Ashley Madison marketed itself as a discreet and secure service, but the site for married people seeking affairs had inadequate security safeguards and policies when it was targeted by hackers, privacy officials in Canada and Australia have found.
More than a year after a massive data breach that made international headlines, the Office of the Privacy Commissioner of Canada and the Office of the Australian Information Commissioner say their investigation into Ashley Madison has identified numerous violations of the privacy laws of both countries.
In a report released Tuesday, the two agencies said there was a lack of a comprehensive privacy and security framework, even though the site's parent company knew how important it was, and even went so far as to place a fake security trustmark icon on its home page to reassure users.
"The company's use of a fictitious security trustmark meant individuals' consent was improperly obtained," Canada's privacy commissioner, Daniel Therrien, said in a statement.
Though the company did have some security measures in place, the agencies found several issues, including inadequate authentication processes for employees accessing the company's system remotely and poor key and password management practices.
In some instances, passwords were stored as plain, clearly identifiable text in emails and text files on the company's systems, the report said.
"Privacy breaches are a core risk for any organization with a business model based on the collection and use of personal information," Therrien said.
"Where data is highly sensitive and attractive to criminals, the risk is even greater. Handling huge amounts of this kind of personal information without a comprehensive information security plan is unacceptable. This is an important lesson all organizations can draw from the investigation."

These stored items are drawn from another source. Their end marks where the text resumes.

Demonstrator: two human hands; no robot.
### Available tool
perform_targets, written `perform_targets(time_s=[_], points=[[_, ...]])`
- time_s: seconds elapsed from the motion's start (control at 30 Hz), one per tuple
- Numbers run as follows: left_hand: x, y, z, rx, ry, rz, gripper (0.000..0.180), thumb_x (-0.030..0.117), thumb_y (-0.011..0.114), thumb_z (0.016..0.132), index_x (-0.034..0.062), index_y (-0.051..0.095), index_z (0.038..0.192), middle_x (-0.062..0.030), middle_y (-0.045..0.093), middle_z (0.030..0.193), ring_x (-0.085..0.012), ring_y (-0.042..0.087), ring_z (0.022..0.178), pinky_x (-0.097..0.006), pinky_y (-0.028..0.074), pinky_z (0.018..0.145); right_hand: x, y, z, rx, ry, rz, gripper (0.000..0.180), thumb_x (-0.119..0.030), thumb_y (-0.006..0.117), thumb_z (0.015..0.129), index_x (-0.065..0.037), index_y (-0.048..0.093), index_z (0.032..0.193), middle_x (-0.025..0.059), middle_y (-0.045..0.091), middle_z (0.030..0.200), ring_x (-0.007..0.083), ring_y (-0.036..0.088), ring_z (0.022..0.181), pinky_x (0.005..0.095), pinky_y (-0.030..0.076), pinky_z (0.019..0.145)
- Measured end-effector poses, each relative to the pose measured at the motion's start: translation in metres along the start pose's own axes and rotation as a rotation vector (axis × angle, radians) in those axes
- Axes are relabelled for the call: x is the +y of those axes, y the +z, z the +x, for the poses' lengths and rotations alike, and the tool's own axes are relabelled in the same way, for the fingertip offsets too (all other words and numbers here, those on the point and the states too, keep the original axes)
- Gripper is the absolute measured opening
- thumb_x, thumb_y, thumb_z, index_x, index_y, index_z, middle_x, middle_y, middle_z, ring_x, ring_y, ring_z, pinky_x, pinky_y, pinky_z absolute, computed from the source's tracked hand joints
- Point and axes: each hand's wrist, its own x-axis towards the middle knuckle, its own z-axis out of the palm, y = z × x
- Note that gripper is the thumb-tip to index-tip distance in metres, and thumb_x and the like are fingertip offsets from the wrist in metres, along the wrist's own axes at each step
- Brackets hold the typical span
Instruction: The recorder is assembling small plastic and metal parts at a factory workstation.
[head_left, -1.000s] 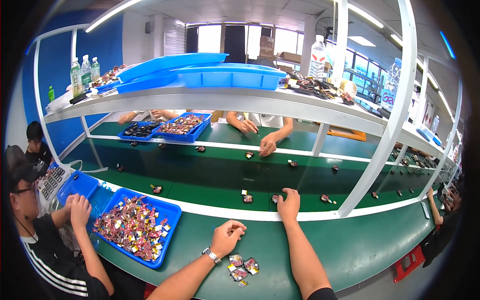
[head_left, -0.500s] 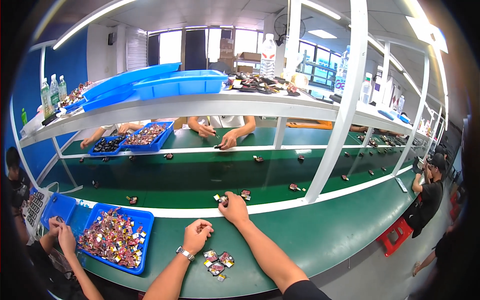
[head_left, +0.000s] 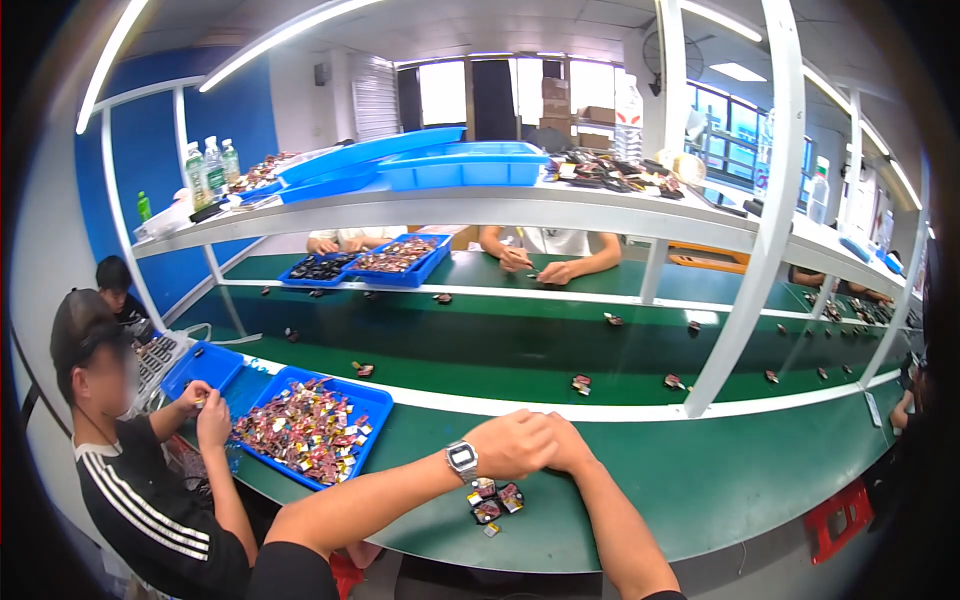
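Observation:
My left hand [head_left: 510,445], with a silver watch at the wrist, is closed with its fingers curled in. Against it rests my right hand [head_left: 570,443], also closed, its fingertips hidden behind the left. Whatever the two hands hold between them cannot be made out. Both are raised over the green worktop [head_left: 640,500]. Just below them on the worktop lies a small group of dark-red circuit modules [head_left: 488,511] with black, white and yellow parts.
A blue tray [head_left: 378,405] heaped with similar modules stands to the left, beside a co-worker [head_left: 150,470] handling a small part. Beyond a white rail, spaced modules lie on the green belt [head_left: 480,355]. A white post [head_left: 745,250] rises on the right. Another person's hands [head_left: 540,268] work opposite.
My view has swung left. My right hand has come back from the belt's edge, where it held a small module, and now meets my left hand over the worktop.

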Motion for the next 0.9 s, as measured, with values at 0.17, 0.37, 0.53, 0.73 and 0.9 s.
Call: perform_targets(time_s=[0.17, 0.37, 0.53, 0.73, 0.9], points=[[0.016, -0.01, 0.0, -0.002, 0.183, 0.117, 0.011, 0.017, 0.059, 0.071, 0.0085, 0.052, 0.069, -0.0018, 0.051, 0.068, -0.0172, 0.053, 0.071, -0.03, 0.046, 0.066, -0.011, 0.003, 0.004, -0.041, 0.023, 0.113, 0.045, -0.017, 0.065, 0.075, -0.004, 0.061, 0.117, 0.0142, 0.063, 0.112, 0.0333, 0.055, 0.108, 0.0395, 0.044, 0.096], [0.022, -0.002, 0.0, -0.055, 0.238, 0.119, 0.011, 0.018, 0.06, 0.071, 0.0089, 0.053, 0.07, -0.0009, 0.049, 0.068, -0.0163, 0.051, 0.072, -0.029, 0.042, 0.062, -0.01, 0.002, 0.003, 0.011, -0.038, 0.051, 0.045, -0.017, 0.065, 0.075, -0.004, 0.06, 0.118, 0.014, 0.06, 0.114, 0.032, 0.053, 0.109, 0.0387, 0.043, 0.098], [0.001, 0.007, -0.005, 0.077, -0.029, -0.101, 0.013, 0.014, 0.063, 0.068, 0.0093, 0.051, 0.07, -0.0039, 0.052, 0.07, -0.0202, 0.055, 0.066, -0.033, 0.045, 0.061, -0.02, -0.004, 0.006, 0.118, -0.112, 0.058, 0.046, -0.01, 0.066, 0.077, -0.002, 0.055, 0.122, 0.0146, 0.059, 0.118, 0.0323, 0.053, 0.112, 0.0391, 0.042, 0.099], [-0.019, 0.051, -0.076, 0.173, -1.178, -0.523, 0.016, 0.016, 0.059, 0.092, 0.0029, 0.067, 0.095, -0.0079, 0.067, 0.084, -0.0177, 0.061, 0.07, -0.031, 0.051, 0.063, -0.053, -0.014, 0.006, 0.065, -0.15, 0.182, 0.053, -0.002, 0.07, 0.078, -0.006, 0.053, 0.127, 0.0111, 0.06, 0.112, 0.0303, 0.052, 0.109, 0.0388, 0.043, 0.097], [-0.02, 0.077, -0.113, 0.038, -1.286, -1.583, 0.03, 0.022, 0.05, 0.101, 0.0014, 0.061, 0.119, -0.0053, 0.065, 0.103, -0.0079, 0.059, 0.078, -0.022, 0.05, 0.065, -0.063, -0.01, 0.005, -0.004, -0.153, 0.121, 0.055, -0.002, 0.07, 0.078, -0.008, 0.054, 0.13, 0.0108, 0.057, 0.12, 0.0296, 0.051, 0.112, 0.0384, 0.043, 0.098]])
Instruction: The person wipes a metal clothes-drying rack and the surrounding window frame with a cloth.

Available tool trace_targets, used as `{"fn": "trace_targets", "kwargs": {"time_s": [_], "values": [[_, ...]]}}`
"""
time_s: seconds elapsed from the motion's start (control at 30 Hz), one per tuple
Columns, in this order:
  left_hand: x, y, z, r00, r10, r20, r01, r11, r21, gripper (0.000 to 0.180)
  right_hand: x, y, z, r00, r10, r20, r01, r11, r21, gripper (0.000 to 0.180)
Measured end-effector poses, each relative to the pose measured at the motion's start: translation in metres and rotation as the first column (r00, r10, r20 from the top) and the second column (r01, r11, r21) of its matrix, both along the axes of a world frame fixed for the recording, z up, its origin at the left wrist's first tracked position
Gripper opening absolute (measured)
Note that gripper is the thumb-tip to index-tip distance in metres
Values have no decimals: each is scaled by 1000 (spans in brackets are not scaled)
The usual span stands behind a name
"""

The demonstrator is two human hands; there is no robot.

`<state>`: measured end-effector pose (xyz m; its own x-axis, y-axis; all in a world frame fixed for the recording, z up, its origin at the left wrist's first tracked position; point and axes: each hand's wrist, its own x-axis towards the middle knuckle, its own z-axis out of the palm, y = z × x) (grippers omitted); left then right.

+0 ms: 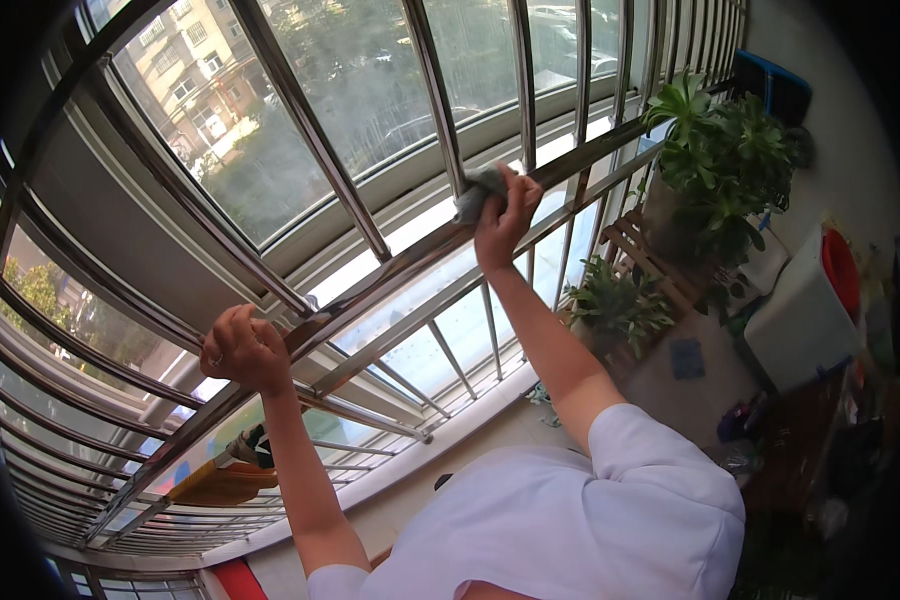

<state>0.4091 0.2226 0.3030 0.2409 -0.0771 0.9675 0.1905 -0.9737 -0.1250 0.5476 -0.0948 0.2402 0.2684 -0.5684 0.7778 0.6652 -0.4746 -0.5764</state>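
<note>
Right hand (503,212) presses a grey rag (476,190) onto the steel rail (390,272) where a bar crosses (plants sit just beyond), left hand (245,350) wrapped around the same rail lower down, probably for balance.

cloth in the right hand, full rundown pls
The cloth is small, grey and crumpled, soft-looking fabric. The right hand presses it against the shiny metal window rail where an upright bar meets it. Fingers cover most of it; only a bunched end shows at the hand's left side.
</note>
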Motion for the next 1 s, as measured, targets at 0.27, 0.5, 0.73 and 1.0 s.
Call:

Last year's hack exposed the personal dealings and financial information of millions of purported clients.
Ashley Madison's parent company, Ruby Corp. — formerly known as Avid Life Media — has said the cyberattack cost it about a quarter of its annual revenue.
The company said Tuesday it has co-operated with the investigation and entered into a compliance agreement that makes the report's recommendations enforceable in court, though it does not mean Ashley Madison admits to the findings.
It vowed to take several steps to ensure better data security, including completing a comprehensive third-party review of its existing protections by the end of this year — a process the company said is already underway.
Ruby Corp. also committed to further boosting and documenting its information security framework by May 31 of next year, and said mandatory security and privacy training for employees has already been implemented.
The recommendations the company agreed to also include rules about the retention of personal information, which call for Ruby Corp. to cease holding on indefinitely to the information of users whose accounts are deactivated, inactive or deleted by March 31 of next year.
It must also continue to allow users to request the deletion of their account profile information at no cost, an option the company said it has offered since last September.
"The company continues to make significant, ongoing investments in privacy and security to address the constantly evolving threats facing online businesses. These investments are the cornerstone of rebuilding consumer trust over the long term," the company's CEO, Rob Segal, said in a statement.